FeaturePenpotExcalidraw
Primary use caseUI/UX design, prototypingDiagramming, sketching, whiteboarding
Real-time collaborationYesYes
Learning curveModerate (Figma-like)Very low
Vector precisionHigh (SVG-native)Low (hand-drawn aesthetic)
Components/design systemsYesNo
PrototypingYes (clickable prototypes)No
Developer handoffYes (CSS inspect mode)No
Export formatsSVG, PNG, PDFPNG, SVG, shareable links
StoragePostgreSQL (server-side)Browser-only (or exported files)
RAM requirements4-8 GB20-30 MB
Database requiredYes (PostgreSQL + Redis)No
LicenseMPL-2.0MIT
Active developmentHighHigh
Mobile/tablet supportLimitedGood (touch-friendly)
Plugin ecosystemGrowingLimited
Best alternative toFigmaExcalidraw.com, Miro (for sketching)

Use Cases

Choose Penpot If…

  • You’re replacing Figma or Adobe XD with self-hosted infrastructure
  • You need components, design systems, and reusable elements
  • Your team does UI/UX design for web or mobile apps
  • You want prototyping with clickable interactions
  • Developer handoff with CSS specs matters
  • You need precise vector editing and typography control

Choose Excalidraw If…

  • You need quick diagrams and sketches
  • You’re brainstorming or whiteboarding with a team
  • You want a hand-drawn aesthetic that feels informal
  • You’re documenting architecture or technical concepts
  • You want minimal resource usage and instant startup
  • You don’t need persistent server-side storage

Different Needs, Different Tools

These tools serve different purposes. Penpot is a full design platform — you build mockups, prototypes, and design systems. Excalidraw is a sketching tool — you communicate ideas quickly with drawings.

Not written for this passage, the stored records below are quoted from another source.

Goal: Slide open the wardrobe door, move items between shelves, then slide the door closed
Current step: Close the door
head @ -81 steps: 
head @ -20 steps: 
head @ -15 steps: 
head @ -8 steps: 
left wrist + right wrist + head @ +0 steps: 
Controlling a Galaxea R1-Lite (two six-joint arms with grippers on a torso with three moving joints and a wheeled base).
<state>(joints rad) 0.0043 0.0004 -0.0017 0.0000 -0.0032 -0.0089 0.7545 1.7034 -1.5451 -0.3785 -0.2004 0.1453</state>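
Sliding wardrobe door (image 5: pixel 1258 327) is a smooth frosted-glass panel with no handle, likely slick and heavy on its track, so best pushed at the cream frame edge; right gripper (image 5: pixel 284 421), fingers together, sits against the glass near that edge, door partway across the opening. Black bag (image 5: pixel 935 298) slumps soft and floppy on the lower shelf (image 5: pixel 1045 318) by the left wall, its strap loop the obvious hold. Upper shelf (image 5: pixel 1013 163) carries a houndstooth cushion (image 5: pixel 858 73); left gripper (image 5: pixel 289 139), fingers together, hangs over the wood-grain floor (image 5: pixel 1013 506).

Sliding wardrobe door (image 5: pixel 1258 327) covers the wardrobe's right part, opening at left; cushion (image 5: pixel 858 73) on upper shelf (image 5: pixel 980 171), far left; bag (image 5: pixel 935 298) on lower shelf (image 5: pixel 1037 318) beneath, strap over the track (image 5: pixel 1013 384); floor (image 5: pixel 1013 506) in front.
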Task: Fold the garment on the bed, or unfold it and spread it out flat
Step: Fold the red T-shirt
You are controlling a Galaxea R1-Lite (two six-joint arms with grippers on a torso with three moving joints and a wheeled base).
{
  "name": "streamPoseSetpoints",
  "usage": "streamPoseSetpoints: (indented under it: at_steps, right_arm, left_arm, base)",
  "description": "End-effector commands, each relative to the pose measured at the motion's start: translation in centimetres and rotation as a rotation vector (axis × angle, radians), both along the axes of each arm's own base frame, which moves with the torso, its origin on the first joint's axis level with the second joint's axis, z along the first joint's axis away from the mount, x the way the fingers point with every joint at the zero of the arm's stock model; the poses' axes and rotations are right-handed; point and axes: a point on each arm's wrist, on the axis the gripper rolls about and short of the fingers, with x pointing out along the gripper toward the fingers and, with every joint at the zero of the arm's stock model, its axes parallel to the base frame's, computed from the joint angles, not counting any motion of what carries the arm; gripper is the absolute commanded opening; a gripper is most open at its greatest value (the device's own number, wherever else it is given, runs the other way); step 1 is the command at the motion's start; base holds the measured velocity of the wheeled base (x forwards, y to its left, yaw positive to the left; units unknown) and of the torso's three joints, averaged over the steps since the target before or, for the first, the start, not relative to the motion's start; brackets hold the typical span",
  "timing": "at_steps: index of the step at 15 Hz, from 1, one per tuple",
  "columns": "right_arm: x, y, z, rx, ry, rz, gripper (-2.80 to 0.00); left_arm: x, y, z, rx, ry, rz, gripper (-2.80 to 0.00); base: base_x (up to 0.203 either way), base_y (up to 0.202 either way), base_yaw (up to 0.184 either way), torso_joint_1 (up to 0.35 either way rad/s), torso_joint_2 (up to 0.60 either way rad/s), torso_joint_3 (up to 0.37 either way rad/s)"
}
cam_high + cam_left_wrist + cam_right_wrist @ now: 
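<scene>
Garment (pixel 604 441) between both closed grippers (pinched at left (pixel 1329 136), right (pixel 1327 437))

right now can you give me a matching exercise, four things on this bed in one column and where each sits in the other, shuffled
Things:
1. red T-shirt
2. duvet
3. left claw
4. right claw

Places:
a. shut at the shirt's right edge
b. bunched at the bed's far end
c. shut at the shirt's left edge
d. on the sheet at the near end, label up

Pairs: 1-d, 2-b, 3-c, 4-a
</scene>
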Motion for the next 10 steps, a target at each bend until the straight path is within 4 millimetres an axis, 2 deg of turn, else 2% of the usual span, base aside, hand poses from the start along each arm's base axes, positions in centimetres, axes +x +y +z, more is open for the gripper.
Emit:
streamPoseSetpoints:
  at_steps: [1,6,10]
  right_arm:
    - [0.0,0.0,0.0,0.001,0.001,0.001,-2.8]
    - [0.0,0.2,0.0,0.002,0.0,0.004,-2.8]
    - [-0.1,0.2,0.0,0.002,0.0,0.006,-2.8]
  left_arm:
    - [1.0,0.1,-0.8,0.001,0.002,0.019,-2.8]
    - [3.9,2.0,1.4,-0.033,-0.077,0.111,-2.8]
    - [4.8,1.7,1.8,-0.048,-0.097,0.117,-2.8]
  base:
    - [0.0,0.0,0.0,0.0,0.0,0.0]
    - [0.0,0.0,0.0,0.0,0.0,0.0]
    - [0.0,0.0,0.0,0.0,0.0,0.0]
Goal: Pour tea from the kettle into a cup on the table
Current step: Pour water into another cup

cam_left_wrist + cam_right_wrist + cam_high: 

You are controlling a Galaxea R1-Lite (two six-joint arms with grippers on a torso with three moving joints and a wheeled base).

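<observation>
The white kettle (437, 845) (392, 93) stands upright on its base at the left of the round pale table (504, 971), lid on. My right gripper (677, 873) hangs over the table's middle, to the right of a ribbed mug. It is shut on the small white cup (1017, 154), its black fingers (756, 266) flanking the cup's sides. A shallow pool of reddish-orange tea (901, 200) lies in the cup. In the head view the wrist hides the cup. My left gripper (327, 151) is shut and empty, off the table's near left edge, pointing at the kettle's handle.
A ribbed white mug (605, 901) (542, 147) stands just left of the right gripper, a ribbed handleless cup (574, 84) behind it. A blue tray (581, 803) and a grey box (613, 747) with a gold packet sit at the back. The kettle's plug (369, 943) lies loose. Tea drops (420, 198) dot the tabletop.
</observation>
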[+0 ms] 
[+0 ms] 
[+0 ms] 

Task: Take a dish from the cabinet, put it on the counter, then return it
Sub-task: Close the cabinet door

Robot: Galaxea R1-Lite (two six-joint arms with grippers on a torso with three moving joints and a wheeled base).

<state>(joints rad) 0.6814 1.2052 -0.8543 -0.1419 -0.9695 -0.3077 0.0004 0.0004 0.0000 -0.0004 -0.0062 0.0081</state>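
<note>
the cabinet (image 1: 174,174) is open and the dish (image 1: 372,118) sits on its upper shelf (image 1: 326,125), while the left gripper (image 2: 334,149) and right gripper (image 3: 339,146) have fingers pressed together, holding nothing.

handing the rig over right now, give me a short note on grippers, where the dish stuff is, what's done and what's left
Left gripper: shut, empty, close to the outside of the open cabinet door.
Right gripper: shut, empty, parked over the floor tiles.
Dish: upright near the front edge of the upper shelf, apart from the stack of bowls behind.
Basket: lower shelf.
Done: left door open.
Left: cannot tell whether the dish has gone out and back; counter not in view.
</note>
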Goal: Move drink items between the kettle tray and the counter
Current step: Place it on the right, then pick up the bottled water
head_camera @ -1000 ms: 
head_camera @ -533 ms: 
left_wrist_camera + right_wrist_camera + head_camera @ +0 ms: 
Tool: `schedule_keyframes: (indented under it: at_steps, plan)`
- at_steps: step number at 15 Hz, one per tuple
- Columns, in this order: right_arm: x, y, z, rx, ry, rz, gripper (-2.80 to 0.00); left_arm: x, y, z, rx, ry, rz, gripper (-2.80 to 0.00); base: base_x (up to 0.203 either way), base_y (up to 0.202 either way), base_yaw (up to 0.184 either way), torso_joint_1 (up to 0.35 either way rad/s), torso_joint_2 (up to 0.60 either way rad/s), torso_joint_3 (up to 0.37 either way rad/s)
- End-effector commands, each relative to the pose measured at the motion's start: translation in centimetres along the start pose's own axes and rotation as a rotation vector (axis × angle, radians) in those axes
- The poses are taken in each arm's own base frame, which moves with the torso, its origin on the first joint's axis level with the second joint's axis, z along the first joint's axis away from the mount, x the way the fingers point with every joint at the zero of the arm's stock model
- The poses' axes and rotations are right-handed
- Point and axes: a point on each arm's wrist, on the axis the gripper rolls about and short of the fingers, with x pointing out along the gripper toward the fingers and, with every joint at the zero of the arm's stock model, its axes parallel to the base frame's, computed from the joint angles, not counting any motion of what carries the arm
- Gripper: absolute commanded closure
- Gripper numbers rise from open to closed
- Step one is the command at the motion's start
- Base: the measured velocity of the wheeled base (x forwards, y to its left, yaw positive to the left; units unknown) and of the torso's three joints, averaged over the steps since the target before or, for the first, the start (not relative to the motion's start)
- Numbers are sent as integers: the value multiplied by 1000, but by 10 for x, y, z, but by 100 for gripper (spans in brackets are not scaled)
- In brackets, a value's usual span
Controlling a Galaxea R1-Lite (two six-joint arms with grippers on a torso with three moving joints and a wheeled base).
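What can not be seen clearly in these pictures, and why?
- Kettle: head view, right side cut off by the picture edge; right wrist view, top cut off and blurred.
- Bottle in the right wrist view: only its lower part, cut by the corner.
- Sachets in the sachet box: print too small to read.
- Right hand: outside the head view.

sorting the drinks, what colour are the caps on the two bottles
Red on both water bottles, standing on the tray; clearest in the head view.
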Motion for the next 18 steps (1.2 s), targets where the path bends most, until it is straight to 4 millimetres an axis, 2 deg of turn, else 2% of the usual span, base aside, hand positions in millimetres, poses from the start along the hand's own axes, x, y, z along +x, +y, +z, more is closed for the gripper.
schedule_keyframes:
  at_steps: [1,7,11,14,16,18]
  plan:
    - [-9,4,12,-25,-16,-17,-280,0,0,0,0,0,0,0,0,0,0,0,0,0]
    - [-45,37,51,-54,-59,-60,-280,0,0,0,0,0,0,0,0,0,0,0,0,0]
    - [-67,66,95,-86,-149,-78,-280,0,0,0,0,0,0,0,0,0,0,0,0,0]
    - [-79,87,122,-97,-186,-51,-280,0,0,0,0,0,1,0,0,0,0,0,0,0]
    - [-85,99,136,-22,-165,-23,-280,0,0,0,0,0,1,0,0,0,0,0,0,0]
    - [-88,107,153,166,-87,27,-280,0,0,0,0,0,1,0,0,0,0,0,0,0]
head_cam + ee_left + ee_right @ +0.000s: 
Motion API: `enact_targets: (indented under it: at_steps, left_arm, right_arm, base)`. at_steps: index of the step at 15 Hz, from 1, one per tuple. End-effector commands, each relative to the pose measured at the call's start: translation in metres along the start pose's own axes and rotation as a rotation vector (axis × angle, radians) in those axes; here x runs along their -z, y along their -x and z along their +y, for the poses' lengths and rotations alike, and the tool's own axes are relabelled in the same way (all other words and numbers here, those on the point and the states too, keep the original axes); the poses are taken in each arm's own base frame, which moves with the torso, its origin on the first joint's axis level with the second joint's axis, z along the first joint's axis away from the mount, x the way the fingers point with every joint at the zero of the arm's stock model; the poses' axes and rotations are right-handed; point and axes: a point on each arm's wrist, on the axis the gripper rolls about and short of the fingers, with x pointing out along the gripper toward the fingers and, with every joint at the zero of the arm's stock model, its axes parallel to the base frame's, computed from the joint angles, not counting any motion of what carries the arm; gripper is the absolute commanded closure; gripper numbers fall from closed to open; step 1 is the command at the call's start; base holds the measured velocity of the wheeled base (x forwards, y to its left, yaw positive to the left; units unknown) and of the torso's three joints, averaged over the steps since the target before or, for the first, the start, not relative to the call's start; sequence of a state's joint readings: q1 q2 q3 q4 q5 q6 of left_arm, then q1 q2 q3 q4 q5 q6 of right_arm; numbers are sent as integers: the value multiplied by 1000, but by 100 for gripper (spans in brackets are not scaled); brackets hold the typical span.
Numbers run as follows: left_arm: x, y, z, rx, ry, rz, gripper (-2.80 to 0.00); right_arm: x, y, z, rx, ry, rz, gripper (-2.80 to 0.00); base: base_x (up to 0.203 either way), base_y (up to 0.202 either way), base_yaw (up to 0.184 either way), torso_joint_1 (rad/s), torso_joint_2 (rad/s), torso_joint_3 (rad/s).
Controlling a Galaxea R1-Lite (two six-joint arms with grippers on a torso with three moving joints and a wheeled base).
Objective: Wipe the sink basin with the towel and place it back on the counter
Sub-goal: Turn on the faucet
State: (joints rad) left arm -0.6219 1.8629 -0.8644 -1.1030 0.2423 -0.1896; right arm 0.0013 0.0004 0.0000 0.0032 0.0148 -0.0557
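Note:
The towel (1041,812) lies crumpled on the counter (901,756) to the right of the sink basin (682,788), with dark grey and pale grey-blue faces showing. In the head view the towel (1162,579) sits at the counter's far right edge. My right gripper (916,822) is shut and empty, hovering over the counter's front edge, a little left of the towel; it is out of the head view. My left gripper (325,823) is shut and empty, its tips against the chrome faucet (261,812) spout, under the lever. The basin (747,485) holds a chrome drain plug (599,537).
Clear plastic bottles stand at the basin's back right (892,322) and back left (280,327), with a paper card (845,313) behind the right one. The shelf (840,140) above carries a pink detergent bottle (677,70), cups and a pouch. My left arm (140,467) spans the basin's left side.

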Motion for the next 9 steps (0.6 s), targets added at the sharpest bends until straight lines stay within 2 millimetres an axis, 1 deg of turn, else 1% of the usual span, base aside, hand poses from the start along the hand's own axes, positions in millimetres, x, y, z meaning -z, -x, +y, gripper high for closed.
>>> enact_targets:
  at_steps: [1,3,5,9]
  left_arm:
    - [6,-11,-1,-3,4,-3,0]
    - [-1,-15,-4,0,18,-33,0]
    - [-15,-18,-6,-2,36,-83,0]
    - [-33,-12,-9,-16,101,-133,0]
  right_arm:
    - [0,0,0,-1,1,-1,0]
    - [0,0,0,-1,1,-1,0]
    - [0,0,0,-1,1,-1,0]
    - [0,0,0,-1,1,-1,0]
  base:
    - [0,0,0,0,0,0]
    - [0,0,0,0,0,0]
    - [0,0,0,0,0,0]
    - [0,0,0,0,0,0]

If you’re building an app, website, or product, use Penpot. If you’re explaining a technical concept, sketching an architecture, or brainstorming, use Excalidraw. Many teams run both.

How We Evaluated

We tested both tools with:

  • Multi-user collaboration sessions (designers and developers)
  • Typical workflows (UI mockups in Penpot, technical diagrams in Excalidraw)
  • Export quality (SVG and PNG from both tools)
  • Resource usage under load (4-user sessions)
  • Documentation quality and community support

We prioritized: real-time collaboration reliability, export quality, ease of self-hosting, resource efficiency, and feature completeness for the intended use case.